Dtsch Med Wochenschr 1951; 76(8): 237-240
DOI: 10.1055/s-0028-1116635
Klinik und Forschung

© Georg Thieme Verlag, Stuttgart

Wandlungen von Art und Häufigkeit der Komplikationsleiden bei Diabetes mellitus und ökonomische Diabetesbehandlung

Klinische Beobachtungen aus den Jahren 1939/1949Bernhard Knick (Schluß)
  • Medizinischen Universitätsklinik Leipzig (Direktor: Prof. Dr. M. Bürger)
Further Information

Publication History

Publication Date:
05 May 2009 (online)

Zusammenfassung

Der Nachweis einer Änderung der Krankheitshäufigkeit und des Krankheitstypus von Komplikationserkrankungen bei Diabetes mellitus bringt neue ätiologische und soziale Fragestellungen mit sich. Wandlungen im Krankheitsgeschehen (Pathomorphosen) können bei plötzlichen sozialen Umschichtungen hervortreten. Zumeist erscheinen sie in der Folge eingreifender Zeit- und umweltbedingter Milieuänderung, wie den umgestellten Versorgungsbedingungen des diät- und insulinabhängigen Zuckerkranken in der Kriegs- und Nachkriegszeit. Eine Zusammenstellung der Komplikationserkrankungen bei Diabetes mellitus zeigt im Verhältnis zur Vorkriegszeit ein eindeutiges Ansteigen von septischen Erkrankungen sowie ein Anwachsen der Tbc-Morbidität, während die pneumonischen Erkrankungen, Hypertension und Arteriosklerose an Häufigkeit deutlich abnehmen.
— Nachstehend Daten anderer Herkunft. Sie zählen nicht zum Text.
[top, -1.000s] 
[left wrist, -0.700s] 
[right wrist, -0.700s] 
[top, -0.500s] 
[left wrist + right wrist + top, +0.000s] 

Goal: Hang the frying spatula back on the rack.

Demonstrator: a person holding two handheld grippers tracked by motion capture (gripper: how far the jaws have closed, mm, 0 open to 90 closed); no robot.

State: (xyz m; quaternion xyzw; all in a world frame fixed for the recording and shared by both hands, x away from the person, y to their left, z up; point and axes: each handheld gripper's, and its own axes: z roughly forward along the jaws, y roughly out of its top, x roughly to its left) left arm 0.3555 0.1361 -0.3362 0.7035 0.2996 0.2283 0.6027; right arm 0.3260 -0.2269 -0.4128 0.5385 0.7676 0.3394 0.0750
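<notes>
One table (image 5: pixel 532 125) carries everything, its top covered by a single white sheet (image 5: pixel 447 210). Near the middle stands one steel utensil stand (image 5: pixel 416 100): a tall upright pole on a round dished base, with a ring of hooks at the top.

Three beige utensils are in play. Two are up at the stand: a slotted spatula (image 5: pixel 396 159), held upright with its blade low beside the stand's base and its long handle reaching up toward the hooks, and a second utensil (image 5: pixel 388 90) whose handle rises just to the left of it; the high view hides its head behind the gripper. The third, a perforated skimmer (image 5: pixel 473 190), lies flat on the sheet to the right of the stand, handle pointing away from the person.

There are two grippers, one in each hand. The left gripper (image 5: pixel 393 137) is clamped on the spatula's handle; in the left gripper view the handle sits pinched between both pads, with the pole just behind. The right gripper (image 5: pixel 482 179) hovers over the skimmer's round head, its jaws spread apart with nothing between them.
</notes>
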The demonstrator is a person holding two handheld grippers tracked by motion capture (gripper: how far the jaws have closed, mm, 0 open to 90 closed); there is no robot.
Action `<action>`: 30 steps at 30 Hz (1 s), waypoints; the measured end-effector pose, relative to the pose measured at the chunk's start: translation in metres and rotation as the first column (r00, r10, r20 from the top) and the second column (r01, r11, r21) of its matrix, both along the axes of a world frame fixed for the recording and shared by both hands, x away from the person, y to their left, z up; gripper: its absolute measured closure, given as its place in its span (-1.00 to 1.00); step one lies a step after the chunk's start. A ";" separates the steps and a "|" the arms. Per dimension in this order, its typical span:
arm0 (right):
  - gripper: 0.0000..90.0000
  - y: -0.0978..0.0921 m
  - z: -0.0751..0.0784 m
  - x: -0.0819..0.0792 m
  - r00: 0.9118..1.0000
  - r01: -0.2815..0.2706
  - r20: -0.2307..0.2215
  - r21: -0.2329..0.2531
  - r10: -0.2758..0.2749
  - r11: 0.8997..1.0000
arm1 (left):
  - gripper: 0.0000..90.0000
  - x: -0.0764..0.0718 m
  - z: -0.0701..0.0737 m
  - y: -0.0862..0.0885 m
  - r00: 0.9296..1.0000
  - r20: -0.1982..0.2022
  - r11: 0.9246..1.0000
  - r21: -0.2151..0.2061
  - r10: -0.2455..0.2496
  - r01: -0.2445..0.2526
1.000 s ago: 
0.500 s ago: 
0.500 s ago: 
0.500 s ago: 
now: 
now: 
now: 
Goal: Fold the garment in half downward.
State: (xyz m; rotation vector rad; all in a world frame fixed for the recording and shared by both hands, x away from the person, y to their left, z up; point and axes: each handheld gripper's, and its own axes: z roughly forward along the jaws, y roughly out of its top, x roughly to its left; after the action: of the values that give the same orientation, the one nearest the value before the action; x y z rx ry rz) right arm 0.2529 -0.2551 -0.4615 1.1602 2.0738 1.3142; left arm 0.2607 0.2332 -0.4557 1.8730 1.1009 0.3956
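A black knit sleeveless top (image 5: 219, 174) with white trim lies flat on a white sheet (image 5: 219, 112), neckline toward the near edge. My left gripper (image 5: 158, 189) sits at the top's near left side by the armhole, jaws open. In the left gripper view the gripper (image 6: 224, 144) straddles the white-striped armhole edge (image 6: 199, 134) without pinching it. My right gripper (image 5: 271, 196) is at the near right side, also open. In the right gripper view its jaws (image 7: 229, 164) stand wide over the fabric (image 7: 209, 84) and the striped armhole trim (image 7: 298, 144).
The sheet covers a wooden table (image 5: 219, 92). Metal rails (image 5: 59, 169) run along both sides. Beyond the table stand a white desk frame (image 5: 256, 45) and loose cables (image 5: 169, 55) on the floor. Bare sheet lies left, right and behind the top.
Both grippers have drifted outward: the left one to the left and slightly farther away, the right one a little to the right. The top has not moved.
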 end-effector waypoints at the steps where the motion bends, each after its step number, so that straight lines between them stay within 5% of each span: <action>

Eine Vermehrung der Ikterusfälle bei Diabetes, unter vorwiegender Beteiligung der hämatogenen Hepatitis, wurde in der Nachkriegszeit beobachtet. Die Änderung der Krankheitshäufigkeit bei Diabetes mellitus projiziert sich auf eine Umschichtung in der Zusammensetzung der diabetischen Bevölkerung, der die durch Selektion des 6. und 7. Dezenniums veränderte Altersverteilung zugrunde liegt. Eine veränderte Infektionsbereitschaft hängt mit vermehrter Azidosegefährdung in der ersten Nachkriegszeit, in welcher auch das Koma diabeticum, gemessen an der Azidosebereitschaft, eine bedingte Pathomorphose durchlaufen hat, und den Folgen der Ernährungsumstellung zugunsten einseitiger Kohlehydratbelastung zusammen. Wesentlich ist die Erkenntnis, daß trotz KH-Toleranzsteigerung bis zum individuellen Optimum unter fettarmer Kostführung die Ketosebereitschaft nicht wirksam verringert wird, wenn nicht ausreichender Insulinschutz garantiert ist, und daß langfristige kalorienarme Ernährung weder für die Ketosevorbeugung noch für die gesamte Stoffwechselkompensation und die Widerstandskraft des Zuckerkranken günstig ist. Die Erfahrungen einer Pathomorphose der Komplikations- und Ketosebereitschaft bei Diabetes mell. zwangen zu besonders ökonomischer Diabetesbehandlung. Sie sind immer wieder ein Hinweis darauf daß die Insulintherapie als Vitalindikation bei Jugendlichen, Komagefährdeten, Untergewichtigen und mit Komplikationen belasteten Zuckerkranken in erster Linie anzugreifen hat.